Recently, the FDA, courts, and voters in several states have had their say on a variety of food-labeling issues.
The FDA’s menu-labeling rules dropped last month. Lawsuits on a variety of food-labeling issues continue to bubble. Examples include lawsuits over labels appearing on foods from mayonnaise to booty to skim milk.
Now Congress is having its say. And the early results of this bipartisan effort, it may surprise you to learn, aren’t half bad.
The issue Congress chose to tackle, in a hearing this week, is that of mandatory GMO labeling. While several states are agitating for such labels—and Vermont voters even approved such a measure—there have also been calls for Congress and the FDA to implement some sort of mandatory federal labeling scheme.
Last week, for example, a group of celebrity chefs traveled to Washington to push Congress to label GMO foods. But that move may have backfired.
“In a press conference before the meeting, about half a dozen of the chefs admitted to reporters they do not have GMO labeling on their menus,” reported Politico.
As if that news wasn’t bad enough for the activist chefs, this week’s hearing on Capitol Hill shows that Congress appears to have little stomach for either state or federal GMO labeling regulations.
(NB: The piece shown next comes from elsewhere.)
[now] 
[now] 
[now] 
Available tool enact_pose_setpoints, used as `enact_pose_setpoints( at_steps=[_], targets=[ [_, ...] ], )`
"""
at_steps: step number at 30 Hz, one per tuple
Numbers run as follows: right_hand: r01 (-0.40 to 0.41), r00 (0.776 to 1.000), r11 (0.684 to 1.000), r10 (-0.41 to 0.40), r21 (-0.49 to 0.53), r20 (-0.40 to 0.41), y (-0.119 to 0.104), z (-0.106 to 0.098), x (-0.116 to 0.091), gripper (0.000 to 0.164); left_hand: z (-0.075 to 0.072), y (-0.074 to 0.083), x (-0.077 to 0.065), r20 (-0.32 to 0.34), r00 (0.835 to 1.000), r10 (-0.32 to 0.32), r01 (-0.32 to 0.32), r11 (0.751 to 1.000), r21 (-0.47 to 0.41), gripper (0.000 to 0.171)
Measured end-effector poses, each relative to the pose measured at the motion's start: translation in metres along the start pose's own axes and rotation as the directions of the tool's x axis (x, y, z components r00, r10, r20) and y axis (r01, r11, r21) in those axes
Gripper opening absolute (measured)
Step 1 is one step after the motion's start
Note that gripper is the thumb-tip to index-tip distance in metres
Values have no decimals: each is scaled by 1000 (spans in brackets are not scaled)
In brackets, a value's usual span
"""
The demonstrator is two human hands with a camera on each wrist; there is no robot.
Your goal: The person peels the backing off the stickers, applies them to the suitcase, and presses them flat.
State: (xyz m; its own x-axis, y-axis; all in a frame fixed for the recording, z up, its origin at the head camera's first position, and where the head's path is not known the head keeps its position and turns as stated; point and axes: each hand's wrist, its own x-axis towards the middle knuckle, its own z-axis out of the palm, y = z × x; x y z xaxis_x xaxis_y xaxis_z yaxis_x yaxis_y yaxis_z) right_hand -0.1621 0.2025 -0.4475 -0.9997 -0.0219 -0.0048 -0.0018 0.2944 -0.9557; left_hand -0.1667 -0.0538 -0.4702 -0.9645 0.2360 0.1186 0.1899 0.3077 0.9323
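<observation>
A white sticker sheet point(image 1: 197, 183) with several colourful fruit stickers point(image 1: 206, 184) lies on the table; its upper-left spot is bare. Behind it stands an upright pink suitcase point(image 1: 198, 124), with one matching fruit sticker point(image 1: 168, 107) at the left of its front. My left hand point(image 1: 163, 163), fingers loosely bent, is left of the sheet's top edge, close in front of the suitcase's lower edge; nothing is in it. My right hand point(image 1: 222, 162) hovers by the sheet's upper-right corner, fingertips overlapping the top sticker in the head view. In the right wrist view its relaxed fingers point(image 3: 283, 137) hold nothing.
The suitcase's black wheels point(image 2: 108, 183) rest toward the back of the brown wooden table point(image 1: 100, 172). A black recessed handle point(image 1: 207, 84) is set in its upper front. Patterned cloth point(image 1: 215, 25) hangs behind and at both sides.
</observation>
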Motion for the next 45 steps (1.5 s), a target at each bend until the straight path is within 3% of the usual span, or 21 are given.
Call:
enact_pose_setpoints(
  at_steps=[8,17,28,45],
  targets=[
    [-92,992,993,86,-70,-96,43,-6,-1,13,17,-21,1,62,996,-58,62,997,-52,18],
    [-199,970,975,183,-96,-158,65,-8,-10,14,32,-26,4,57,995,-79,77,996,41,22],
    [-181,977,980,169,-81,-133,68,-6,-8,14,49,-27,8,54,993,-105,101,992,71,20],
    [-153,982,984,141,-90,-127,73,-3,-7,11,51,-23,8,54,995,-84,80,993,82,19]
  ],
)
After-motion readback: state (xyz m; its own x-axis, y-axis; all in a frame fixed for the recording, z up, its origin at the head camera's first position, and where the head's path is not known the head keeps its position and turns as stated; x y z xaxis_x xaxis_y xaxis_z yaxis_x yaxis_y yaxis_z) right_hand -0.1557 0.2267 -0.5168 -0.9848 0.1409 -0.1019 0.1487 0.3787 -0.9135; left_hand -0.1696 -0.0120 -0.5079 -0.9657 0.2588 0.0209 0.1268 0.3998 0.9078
“If the labeling could result in higher food costs, then maybe that’s not a risk we want to take,” said Rep. Frank Pallone (D-NJ).
“I’m concerned that mandatory [GMO] labeling could be inherently misleading,” said Rep. Henry Waxman (D-CA) in an opening statement during Wednesday’s energy and commerce committee’s health subcommittee hearing.
Waxman said FDA-mandated GMO labels could serve to mislead consumers by implying GMO foods aren’t as safe as conventional ones. FDA officials claim GMO foods are just as safe as any others.
The lack of fervor for more regulations surprised some. Waxman in particular, reports Politico, is one of “a handful of key lawmakers from the Democratic party with a reputation for being proactive on food regulation [and who] surprisingly expressed concern over the recent push for GMO labeling requirements.”
The concerns of Democrats like Pallone and Waxman were echoed by their Republican colleagues.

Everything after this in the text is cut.